If you look at the underlying memory structure you will see why the compiler isn't letting you pass int[m][n] in place of int**.
If you have int**, what you pass is a pointer to an array of pointers to arrays of ints. The memory therefore looks like:
int** -|
       V
     [ int*, int*, int*, ...]
        V     V     V
       int[] int[] int[] ...
Notice that the int[]s do not necessarily have to be continuous between themselves.
If you have an int[m][n], the memory looks like this:
int[m][n]
      |
      V
     [ [ int, int, int, ...] m times,
       [ int, int, int, ...] m times,
       [ int, int, int, ...] m times,
       ...                   ] n times
You have a contiguous block where the two arrays occupy all of the memory, and there really is no pointer in the array.
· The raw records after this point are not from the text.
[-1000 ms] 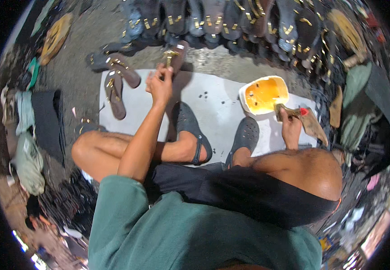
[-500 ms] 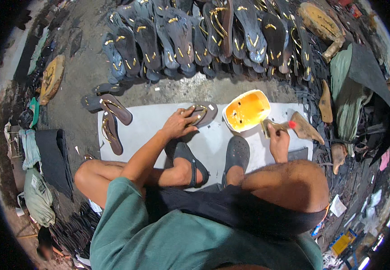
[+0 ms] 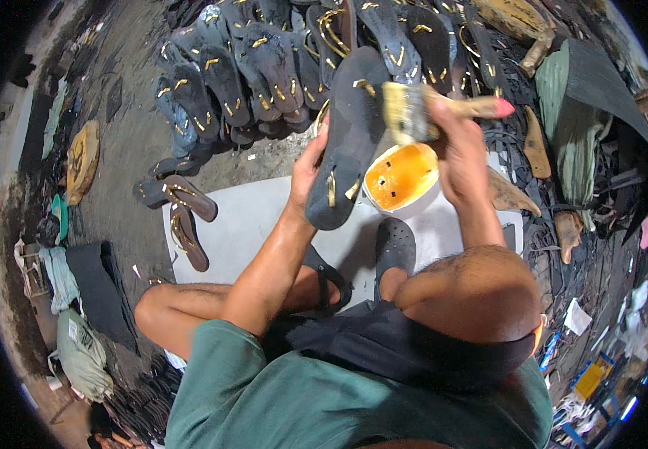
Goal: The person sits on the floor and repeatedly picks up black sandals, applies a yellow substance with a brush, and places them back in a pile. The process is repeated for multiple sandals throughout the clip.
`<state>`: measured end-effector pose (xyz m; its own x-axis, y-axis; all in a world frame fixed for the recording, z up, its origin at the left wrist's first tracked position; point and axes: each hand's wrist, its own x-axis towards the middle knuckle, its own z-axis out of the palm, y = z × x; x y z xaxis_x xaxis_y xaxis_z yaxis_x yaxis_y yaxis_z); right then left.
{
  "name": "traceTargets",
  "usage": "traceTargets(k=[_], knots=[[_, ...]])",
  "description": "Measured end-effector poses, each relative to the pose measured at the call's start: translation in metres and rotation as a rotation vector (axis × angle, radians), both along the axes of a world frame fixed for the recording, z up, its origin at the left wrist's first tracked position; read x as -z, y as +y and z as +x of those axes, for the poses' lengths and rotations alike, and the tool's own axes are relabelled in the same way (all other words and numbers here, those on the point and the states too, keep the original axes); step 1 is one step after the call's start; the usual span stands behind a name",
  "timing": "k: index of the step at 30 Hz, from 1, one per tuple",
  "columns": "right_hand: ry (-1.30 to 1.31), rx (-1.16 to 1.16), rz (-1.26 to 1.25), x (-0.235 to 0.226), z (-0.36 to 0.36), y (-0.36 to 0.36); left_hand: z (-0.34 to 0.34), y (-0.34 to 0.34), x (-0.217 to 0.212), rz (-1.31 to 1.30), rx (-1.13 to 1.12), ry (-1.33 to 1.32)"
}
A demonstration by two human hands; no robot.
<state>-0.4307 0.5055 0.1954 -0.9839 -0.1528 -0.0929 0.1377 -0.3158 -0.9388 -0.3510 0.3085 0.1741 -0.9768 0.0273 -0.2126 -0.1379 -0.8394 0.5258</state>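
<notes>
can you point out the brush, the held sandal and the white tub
Brush [image 3: 417,114]: head view, on the grey band beside the bristles.
Held sandal [image 3: 346,138]: head view, mid-sole, on the underside.
White tub [image 3: 418,201]: head view, on its lower-right wall.

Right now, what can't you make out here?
Head view, hidden: the far face of the sandal, turned away; most fingers of the left hand, behind it.
Head view, blurred: the bristles of the brush in the right hand, probably from motion.
Head view, cut off: some far sandals, by the top edge.
Head view, too small: what the dark specks in the tub are.
</notes>
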Motion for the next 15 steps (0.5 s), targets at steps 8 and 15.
traceTargets(k=[8,15], knots=[[0.655,-0.251,0.265,-0.030,-0.004,-0.021,0.012,-0.005,0.001,-0.014,0.099,-0.001],[0.589,0.049,0.591,-0.039,-0.041,-0.011,0.023,-0.014,0.005,-0.128,0.102,0.103]])
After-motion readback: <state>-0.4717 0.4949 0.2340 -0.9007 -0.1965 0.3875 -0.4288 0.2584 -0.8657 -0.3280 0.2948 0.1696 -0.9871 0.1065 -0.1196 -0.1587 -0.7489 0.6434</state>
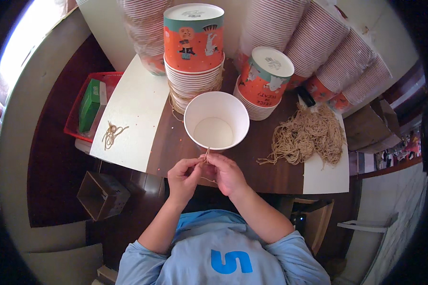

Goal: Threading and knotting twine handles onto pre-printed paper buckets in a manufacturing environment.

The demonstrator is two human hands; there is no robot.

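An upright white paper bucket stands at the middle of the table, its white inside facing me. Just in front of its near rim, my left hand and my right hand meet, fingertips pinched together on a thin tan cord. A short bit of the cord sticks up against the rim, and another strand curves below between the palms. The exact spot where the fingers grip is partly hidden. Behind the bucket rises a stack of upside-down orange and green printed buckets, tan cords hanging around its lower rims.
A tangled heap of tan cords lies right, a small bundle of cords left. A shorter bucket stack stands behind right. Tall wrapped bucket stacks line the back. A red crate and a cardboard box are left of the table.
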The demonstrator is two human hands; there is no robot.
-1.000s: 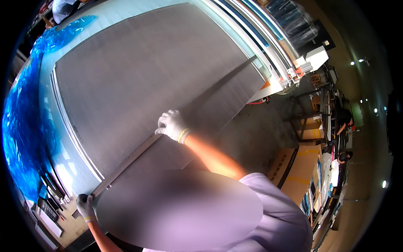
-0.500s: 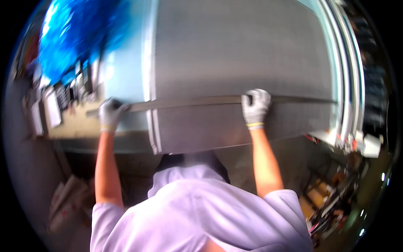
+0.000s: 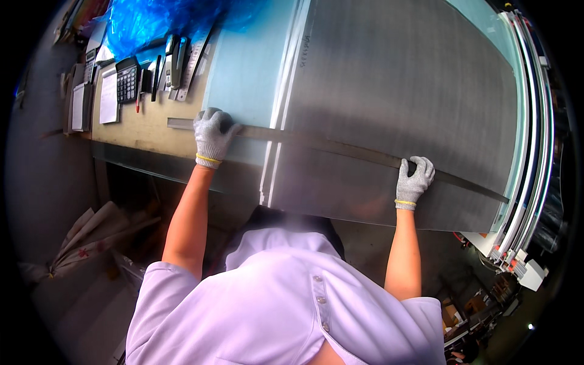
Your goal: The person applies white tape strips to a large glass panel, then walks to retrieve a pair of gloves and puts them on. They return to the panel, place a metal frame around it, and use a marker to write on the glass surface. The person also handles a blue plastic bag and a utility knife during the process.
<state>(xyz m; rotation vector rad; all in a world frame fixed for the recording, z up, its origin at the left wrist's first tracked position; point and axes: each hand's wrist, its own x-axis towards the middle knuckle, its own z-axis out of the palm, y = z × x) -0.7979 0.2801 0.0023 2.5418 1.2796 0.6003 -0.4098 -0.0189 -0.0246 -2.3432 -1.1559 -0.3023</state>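
Observation:
A long flat metal strip [image 3: 255, 131] lies crosswise over a large grey sheet [image 3: 395, 97] and the pale blue sheet [image 3: 246, 73] to its left. My left hand [image 3: 213, 126], in a grey knitted glove with a yellow cuff edge, is closed around the strip near its left end. That end sticks out past the glove over a tan board. In a matching glove, my right hand [image 3: 415, 176] grips the strip farther right, with thumb and fingers curled over it. From there the strip runs on to the grey sheet's right edge.
On the tan board [image 3: 137, 125] at left are a black calculator [image 3: 127, 80], a notepad [image 3: 109, 97], pens and a metal ruler [image 3: 192, 68]. Crumpled blue plastic film [image 3: 143, 24] covers the far left. Long light-coloured rails [image 3: 534, 140] line the right side.
My view has turned, so the table and sheets appear tilted and farther right. The strip now slopes down to the right in the picture. Both hands stay closed on it.

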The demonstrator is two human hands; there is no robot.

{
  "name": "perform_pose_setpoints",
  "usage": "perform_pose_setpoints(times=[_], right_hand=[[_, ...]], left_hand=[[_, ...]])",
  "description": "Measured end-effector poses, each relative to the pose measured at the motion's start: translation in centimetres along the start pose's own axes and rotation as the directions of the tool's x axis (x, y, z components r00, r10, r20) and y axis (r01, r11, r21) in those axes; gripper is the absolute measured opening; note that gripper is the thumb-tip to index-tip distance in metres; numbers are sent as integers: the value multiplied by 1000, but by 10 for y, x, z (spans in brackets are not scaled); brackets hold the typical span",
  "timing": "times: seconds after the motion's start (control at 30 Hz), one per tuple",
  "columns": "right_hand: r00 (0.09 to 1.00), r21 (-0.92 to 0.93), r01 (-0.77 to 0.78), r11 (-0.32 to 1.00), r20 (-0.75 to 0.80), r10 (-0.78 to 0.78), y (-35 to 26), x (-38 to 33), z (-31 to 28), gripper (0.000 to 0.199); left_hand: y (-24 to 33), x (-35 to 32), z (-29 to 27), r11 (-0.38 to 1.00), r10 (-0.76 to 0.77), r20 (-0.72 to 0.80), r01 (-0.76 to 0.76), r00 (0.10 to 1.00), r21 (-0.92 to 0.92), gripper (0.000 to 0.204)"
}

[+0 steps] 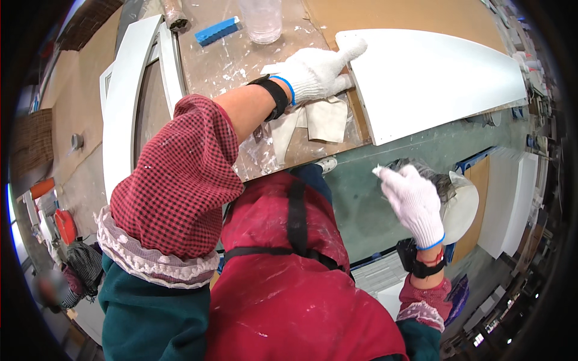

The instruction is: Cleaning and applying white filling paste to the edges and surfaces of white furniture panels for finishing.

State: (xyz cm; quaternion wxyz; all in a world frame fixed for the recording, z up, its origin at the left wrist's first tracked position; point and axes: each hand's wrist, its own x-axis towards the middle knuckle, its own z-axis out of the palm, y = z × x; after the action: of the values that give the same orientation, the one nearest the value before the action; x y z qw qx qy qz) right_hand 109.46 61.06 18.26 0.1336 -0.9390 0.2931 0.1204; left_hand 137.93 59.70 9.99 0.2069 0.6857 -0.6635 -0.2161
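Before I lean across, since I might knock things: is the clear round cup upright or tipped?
Upright, it appears: the clear round cup rests on its base; rim cropped.

Between a frame at left and a flat panel at right, the workbench bears a cup just right of a block, with loose sheets near its front edge.

Gloved left hand touching white panel at its right; clear cup beyond; gloved right hand apart.
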Motion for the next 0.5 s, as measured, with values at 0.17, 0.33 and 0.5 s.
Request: perform_pose_setpoints(times=[0.17, 0.33, 0.5], right_hand=[[996, 266, 5, 964, -90, 20, -4, -7, 0, 32], [943, 213, 19, 977, -328, 53, -9, 15, 1, 33], [935, 133, -9, 991, -350, 55, -11, 30, 9, 29]], left_hand=[[1, 0, -4, 1000, 10, 2, -10, 1000, -22, 60], [3, 2, -1, 1000, -11, 35, 11, 999, -4, 58], [4, 0, -3, 1000, 0, -8, 0, 1000, 11, 59]])
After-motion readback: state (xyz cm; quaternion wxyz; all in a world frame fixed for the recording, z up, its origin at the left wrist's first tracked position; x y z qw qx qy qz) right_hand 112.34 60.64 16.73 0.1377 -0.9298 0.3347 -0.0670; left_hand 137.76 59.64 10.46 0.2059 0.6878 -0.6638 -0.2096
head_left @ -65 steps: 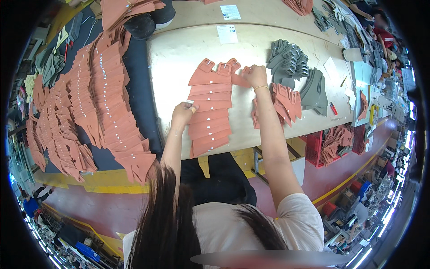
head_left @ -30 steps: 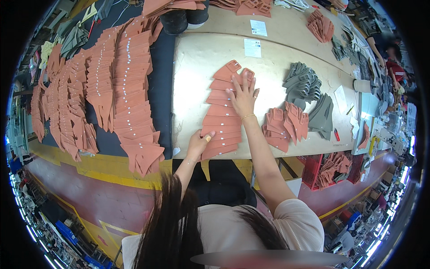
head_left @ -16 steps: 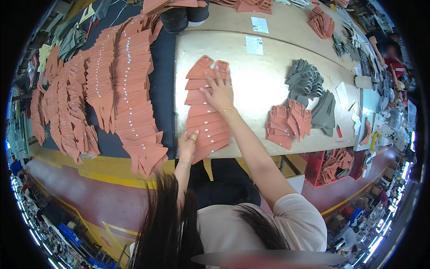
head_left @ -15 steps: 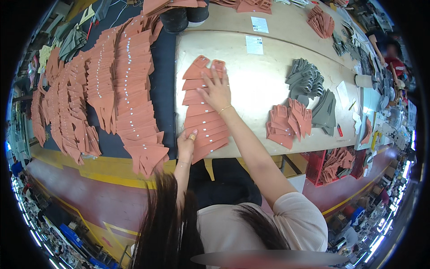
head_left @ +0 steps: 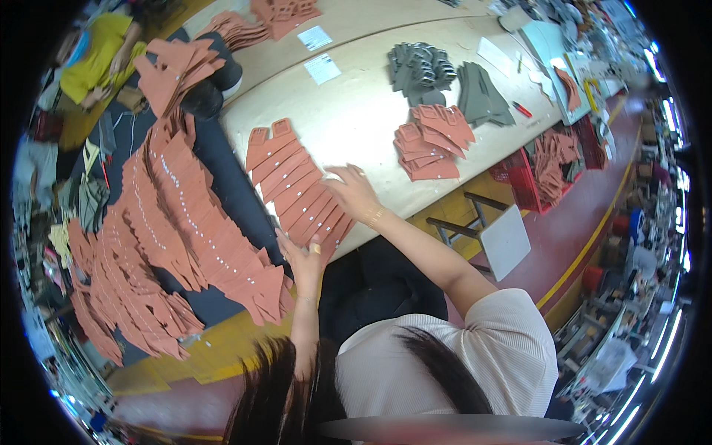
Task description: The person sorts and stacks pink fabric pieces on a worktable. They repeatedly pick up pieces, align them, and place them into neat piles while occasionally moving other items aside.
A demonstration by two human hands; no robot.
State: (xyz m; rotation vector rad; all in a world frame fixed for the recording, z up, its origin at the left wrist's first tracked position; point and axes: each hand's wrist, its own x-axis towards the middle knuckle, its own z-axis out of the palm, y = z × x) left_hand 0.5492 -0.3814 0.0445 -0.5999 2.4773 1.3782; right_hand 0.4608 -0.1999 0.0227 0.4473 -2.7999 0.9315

So, while an array might be convertible to a pointer under certain conditions, a pointer to an array most certainly isn't convertible to a pointer to a pointer.
With this insight you can also see why the compiler will sometimes let you use an array of unknown bound (int[]), but will never let you use it in a matrix unless it is the last array declarator (int[5][] is legal, int[][5] is not), because in this case it cannot know how big each element of the array with length 5 is.
Here's how I would go about this: make the function a template and make the dimensions of the matrix (m and n) template parameters, you can then take a reference to an array of arrays (matrix) with those dimensions as parameter and don't have to worry about pointers to anything. This also avoids the use of variable-length-arrays (a non-standard extension to C++) since the matrix bounds are known at compile time. This means you have to make uniquePaths a template, too.